Не проходит дня, чтоб я мысленно не был с вами. Ваши могучие усилия, ваши напряженные искания влекут мои думы к вам.
Искренние старания ваши направлены к тому, чтоб дать действительную свободу великому многострадальному народу.
Триста лет вы и деды ваши страдали под ярмом варварской тирании.
Одного этого достаточно, чтобы побудить вас прямо идти к своей цели и чтобы вы пили из того чистого источника свободы, которым вы обладаете.
Я ваш приверженец, я иду по вашим стопам, насколько условия моей теперешней жизни позволяют мне, а условия эти (таковы уж они) не слишком позволяют проявить себя.
Я печалюсь вашими печалями, страдаю, пока у вас неудачи, и ликую, когда вы одерживаете победы.
Мое личное положение весьма серьезно, но это вопрос лишь моего собственного спасения. Гораздо больше меня интересует спасение того, что достигнуто рабочим классом России в его борьбе.
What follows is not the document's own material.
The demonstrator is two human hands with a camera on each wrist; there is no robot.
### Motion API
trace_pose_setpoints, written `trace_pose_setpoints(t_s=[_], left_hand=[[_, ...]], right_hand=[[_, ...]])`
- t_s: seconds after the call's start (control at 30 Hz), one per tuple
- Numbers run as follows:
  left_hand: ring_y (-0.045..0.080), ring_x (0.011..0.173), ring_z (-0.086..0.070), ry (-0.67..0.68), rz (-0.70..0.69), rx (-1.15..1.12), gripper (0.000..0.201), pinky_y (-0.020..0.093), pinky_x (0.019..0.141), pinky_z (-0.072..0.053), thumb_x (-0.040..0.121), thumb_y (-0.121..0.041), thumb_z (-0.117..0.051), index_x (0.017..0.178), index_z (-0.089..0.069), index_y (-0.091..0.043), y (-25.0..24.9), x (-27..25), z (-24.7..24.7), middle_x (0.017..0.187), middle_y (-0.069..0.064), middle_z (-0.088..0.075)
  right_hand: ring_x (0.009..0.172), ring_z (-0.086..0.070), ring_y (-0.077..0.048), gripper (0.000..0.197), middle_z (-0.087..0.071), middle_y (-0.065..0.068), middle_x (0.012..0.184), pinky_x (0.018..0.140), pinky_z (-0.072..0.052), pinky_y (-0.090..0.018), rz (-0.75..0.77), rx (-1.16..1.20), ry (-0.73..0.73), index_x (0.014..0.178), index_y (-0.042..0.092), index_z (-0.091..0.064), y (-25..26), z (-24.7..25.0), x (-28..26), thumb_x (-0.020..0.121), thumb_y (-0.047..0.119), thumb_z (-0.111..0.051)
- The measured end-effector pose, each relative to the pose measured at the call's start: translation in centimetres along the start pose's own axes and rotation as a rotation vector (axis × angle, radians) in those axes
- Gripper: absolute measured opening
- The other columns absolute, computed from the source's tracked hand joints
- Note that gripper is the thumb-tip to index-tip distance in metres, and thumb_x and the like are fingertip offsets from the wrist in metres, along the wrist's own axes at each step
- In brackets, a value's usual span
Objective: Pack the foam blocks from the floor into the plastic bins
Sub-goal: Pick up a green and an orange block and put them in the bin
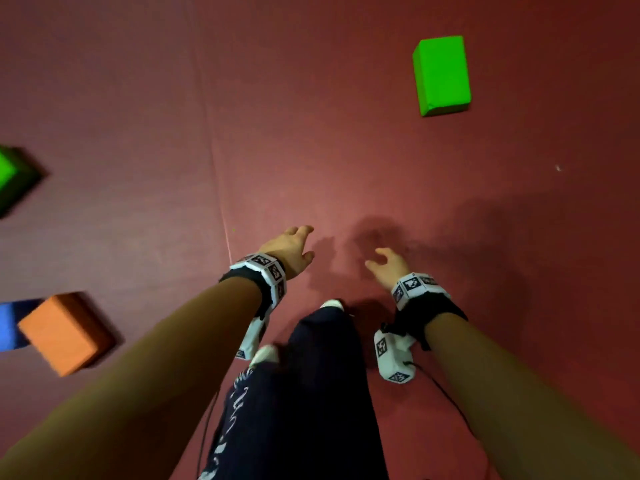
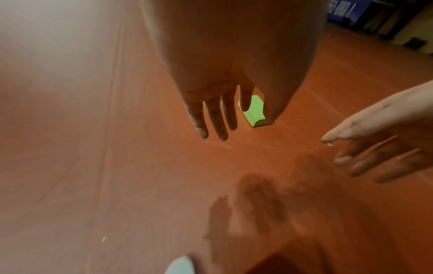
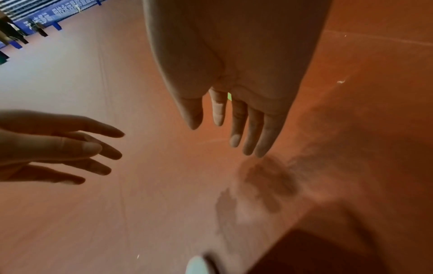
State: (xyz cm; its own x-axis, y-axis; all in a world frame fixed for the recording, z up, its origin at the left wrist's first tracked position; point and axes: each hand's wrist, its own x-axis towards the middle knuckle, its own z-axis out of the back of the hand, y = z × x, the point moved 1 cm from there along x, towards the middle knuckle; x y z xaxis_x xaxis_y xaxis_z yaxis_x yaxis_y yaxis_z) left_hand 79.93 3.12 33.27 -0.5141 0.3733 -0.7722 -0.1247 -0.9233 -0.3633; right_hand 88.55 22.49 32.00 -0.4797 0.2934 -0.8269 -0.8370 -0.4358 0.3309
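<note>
A bright green foam block [image 1: 441, 75] lies on the red floor ahead and to the right; the left wrist view shows the green block [image 2: 254, 113] partly behind my fingers. My left hand [image 1: 290, 249] and right hand [image 1: 386, 265] hang side by side above bare floor, well short of that block, fingers straight and spread, holding nothing. An orange foam block [image 1: 64, 332] lies at the lower left with a blue block [image 1: 8, 325] just behind it. Another green block [image 1: 10, 178] sits at the left edge. No bin is in view.
My dark trouser leg [image 1: 311, 393] and a white shoe tip [image 1: 331, 304] stand between my arms. A seam line [image 1: 221, 209] runs across the red floor mat. Blue banners and clutter [image 3: 28, 27] line the far wall.
</note>
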Motion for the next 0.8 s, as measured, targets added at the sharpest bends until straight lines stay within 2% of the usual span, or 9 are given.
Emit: trace_pose_setpoints(t_s=[0.13,0.23,0.37,0.43,0.6,0.7,0.8], left_hand=[[0.032,0.126,-0.048,0.007,-0.052,-0.017,0.058,0.045,0.103,-0.041,0.094,-0.031,-0.050,0.147,-0.026,-0.021,-6.8,7.9,6.9,0.146,0.010,-0.039],[0.034,0.120,-0.051,-0.007,-0.071,-0.003,0.056,0.044,0.100,-0.042,0.092,-0.028,-0.052,0.143,-0.031,-0.019,-10.5,14.1,11.4,0.139,0.012,-0.046],[0.035,0.125,-0.046,0.047,-0.130,0.048,0.058,0.039,0.103,-0.038,0.092,-0.026,-0.054,0.144,-0.031,-0.016,-15.4,23.8,16.8,0.140,0.016,-0.042],[0.035,0.125,-0.047,0.081,-0.138,0.039,0.059,0.040,0.105,-0.038,0.093,-0.028,-0.054,0.145,-0.030,-0.017,-16.9,28.5,19.1,0.141,0.016,-0.041],[0.034,0.124,-0.049,0.059,-0.100,0.051,0.058,0.042,0.105,-0.039,0.094,-0.029,-0.053,0.146,-0.028,-0.017,-19.5,38.5,23.0,0.146,0.015,-0.036],[0.036,0.125,-0.047,0.057,-0.054,0.088,0.058,0.043,0.105,-0.039,0.095,-0.029,-0.052,0.146,-0.028,-0.015,-20.0,42.8,23.0,0.146,0.015,-0.034],[0.033,0.122,-0.051,0.084,-0.043,0.058,0.058,0.042,0.104,-0.040,0.094,-0.032,-0.052,0.146,-0.029,-0.017,-21.3,48.0,21.8,0.146,0.013,-0.037]], right_hand=[[0.127,-0.048,-0.027,0.047,-0.051,-0.015,0.137,0.099,-0.032,-0.024,-0.022,0.033,-0.050,0.135,0.003,-0.047,3.2,9.2,5.7,0.092,0.018,-0.059],[0.126,-0.048,-0.025,0.048,-0.052,-0.013,0.136,0.098,-0.033,-0.023,-0.062,0.079,-0.074,0.136,0.005,-0.048,5.9,15.0,10.6,0.091,0.019,-0.059],[0.125,-0.049,-0.026,0.050,-0.052,-0.012,0.137,0.106,-0.035,-0.030,-0.109,0.167,-0.109,0.134,0.008,-0.049,8.9,21.9,18.8,0.088,0.022,-0.063],[0.122,-0.051,-0.027,0.049,-0.055,-0.014,0.133,0.106,-0.037,-0.033,-0.126,0.219,-0.159,0.132,0.007,-0.051,10.1,24.6,23.4,0.087,0.021,-0.065],[0.125,-0.048,-0.028,0.048,-0.052,-0.013,0.136,0.105,-0.035,-0.031,-0.158,0.192,-0.142,0.132,0.007,-0.050,12.3,29.4,32.6,0.089,0.022,-0.062],[0.128,-0.046,-0.027,0.053,-0.049,-0.012,0.140,0.107,-0.034,-0.031,-0.183,0.198,-0.100,0.138,0.008,-0.045,12.1,30.6,36.5,0.089,0.023,-0.060],[0.133,-0.041,-0.024,0.058,-0.043,-0.009,0.146,0.105,-0.029,-0.027,-0.191,0.191,-0.078,0.144,0.010,-0.036,11.0,31.3,41.1,0.091,0.022,-0.058]])
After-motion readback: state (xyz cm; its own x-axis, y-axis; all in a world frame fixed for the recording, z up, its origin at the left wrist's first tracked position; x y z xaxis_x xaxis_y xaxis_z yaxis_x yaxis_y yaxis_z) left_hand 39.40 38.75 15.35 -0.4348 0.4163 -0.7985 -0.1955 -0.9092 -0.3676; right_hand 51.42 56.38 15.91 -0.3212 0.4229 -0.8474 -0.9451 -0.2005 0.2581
Он освободился от тяжелой неволи, от рабства прошлого, и теперь делает такие блестящие, такие великолепные попытки построить новое царство свободы.
Сердце мое рвется к вам, к вашей великой работе, к вашей благородной деятельности.
Еще больше сил, еще больше могущества я желаю вашему удивительному революционному духу, которым проникнуты все ваши честные намерения и благородные усилия.
Величайшее несчастье жизни моей — это то, что я не могу принять участие в вашей славной работе, вместе с вами.
Это послание я передаю с одним русским товарищем, который возвращается в Россию, чтобы присоединиться к русским борцам в их великой работе.